_Supplied data_:

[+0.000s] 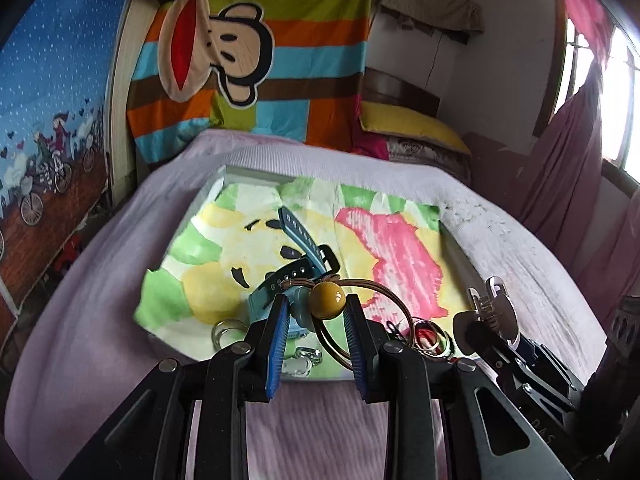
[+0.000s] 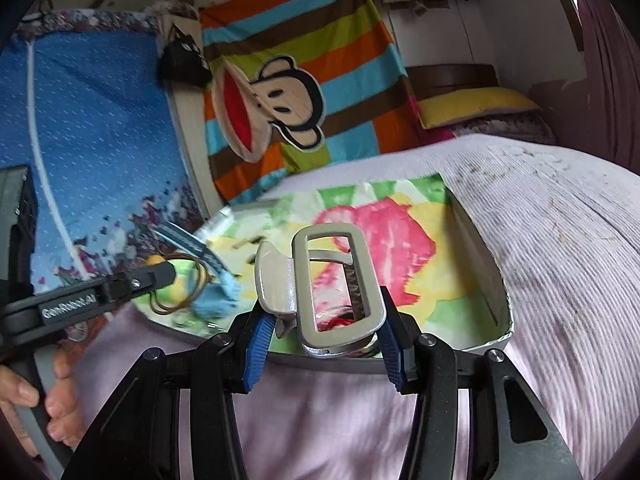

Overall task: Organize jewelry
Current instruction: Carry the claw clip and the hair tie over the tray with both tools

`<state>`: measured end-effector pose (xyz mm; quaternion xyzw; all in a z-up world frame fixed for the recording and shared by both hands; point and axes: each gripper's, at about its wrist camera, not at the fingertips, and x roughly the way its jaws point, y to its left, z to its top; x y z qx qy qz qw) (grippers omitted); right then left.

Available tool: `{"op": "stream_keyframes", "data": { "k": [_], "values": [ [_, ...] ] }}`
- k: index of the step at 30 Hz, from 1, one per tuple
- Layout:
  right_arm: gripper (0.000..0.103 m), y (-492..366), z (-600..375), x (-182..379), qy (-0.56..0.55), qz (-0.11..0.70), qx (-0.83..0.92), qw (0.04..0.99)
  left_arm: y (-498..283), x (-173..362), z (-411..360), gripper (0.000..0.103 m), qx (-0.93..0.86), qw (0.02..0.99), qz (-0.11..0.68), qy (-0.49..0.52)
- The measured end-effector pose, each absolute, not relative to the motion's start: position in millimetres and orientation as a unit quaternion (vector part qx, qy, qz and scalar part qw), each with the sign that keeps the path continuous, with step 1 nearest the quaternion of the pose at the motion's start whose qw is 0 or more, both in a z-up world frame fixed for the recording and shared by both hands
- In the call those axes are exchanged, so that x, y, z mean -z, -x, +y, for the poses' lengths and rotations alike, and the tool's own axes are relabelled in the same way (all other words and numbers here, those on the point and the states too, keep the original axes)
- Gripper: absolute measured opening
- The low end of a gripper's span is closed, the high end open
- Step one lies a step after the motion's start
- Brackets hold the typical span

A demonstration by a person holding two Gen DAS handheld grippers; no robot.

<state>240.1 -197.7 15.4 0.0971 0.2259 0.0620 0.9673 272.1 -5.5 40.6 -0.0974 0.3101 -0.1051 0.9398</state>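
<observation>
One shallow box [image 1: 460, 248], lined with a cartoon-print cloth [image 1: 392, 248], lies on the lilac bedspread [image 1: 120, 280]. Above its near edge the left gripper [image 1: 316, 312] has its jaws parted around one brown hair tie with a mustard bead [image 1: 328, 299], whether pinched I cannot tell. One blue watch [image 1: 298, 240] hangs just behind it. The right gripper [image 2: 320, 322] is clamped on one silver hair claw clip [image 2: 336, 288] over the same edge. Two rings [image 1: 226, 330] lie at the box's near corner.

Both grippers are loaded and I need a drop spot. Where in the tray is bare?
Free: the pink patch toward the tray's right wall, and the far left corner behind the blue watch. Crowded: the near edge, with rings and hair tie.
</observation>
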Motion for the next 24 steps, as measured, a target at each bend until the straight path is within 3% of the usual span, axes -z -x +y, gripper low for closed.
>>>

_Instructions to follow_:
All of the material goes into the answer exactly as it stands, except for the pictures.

_Response to this exercise_:
[+0.000s] 
[+0.000s] 

Overall task: Organize jewelry
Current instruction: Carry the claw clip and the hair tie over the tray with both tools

`<state>`: measured end-effector pose (xyz mm; quaternion xyzw; all in a z-up world frame fixed for the recording and shared by both hands; point and axes: each gripper's, at about its wrist camera, not at the fingertips, and x roughly the way its jaws point, y to its left, z to its top; x y z qx qy qz qw) (grippers omitted); right then left.

Available tool: `{"op": "stream_keyframes", "data": { "k": [_], "values": [ [_, ...] ] }}`
- k: index of the step at 30 Hz, from 1, one per tuple
- Layout:
  right_arm: gripper (0.000..0.103 m), y (-492..366), z (-600..375), x (-182..379), qy (-0.56..0.55), qz (-0.11..0.70), qx (-0.83..0.92), qw (0.04..0.99)
  left_arm: y (-498..283), x (-173..362), z (-411..360), gripper (0.000..0.103 m), qx (-0.93..0.86), qw (0.02..0.99), qz (-0.11..0.68), qy (-0.49..0.52)
- The measured end-effector pose, each absolute, not relative to the motion's start: position in millimetres and orientation as a unit quaternion (vector part qx, qy, qz and scalar part qw), each with the sign that keeps the path continuous, with step 1 nearest the quaternion of the pose at the motion's start whose qw is 0 or more, both in a z-up world frame fixed for the recording and shared by both hands
- In the call those axes are exchanged, so that x, y, z mean -z, -x, +y, for the poses' lengths and rotations alike, and the tool's own axes are relabelled in the same way (all other words and numbers here, those on the point and the states too, keep the original axes)
- Gripper: absolute measured opening
- The low end of a gripper's span is closed, the high end open
- Step one lies a step after the motion's start
- Brackets hold the typical span

A demonstration by a person holding two Gen DAS handheld grippers; no robot.

<state>240.1 -197.7 15.4 0.0971 0.2259 0.0620 0.9673 272.1 -5.5 40.6 -0.0974 0.3101 -0.1051 0.9398</state>
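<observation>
One shallow box [image 1: 460, 248], lined with a cartoon-print cloth [image 1: 392, 248], lies on the lilac bedspread [image 1: 120, 280]. Above its near edge the left gripper [image 1: 316, 312] has its jaws parted around one brown hair tie with a mustard bead [image 1: 328, 299], whether pinched I cannot tell. One blue watch [image 1: 298, 240] hangs just behind it. The right gripper [image 2: 320, 322] is clamped on one silver hair claw clip [image 2: 336, 288] over the same edge. Two rings [image 1: 226, 330] lie at the box's near corner.

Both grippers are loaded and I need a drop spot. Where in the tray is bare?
Free: the pink patch toward the tray's right wall, and the far left corner behind the blue watch. Crowded: the near edge, with rings and hair tie.
</observation>
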Motion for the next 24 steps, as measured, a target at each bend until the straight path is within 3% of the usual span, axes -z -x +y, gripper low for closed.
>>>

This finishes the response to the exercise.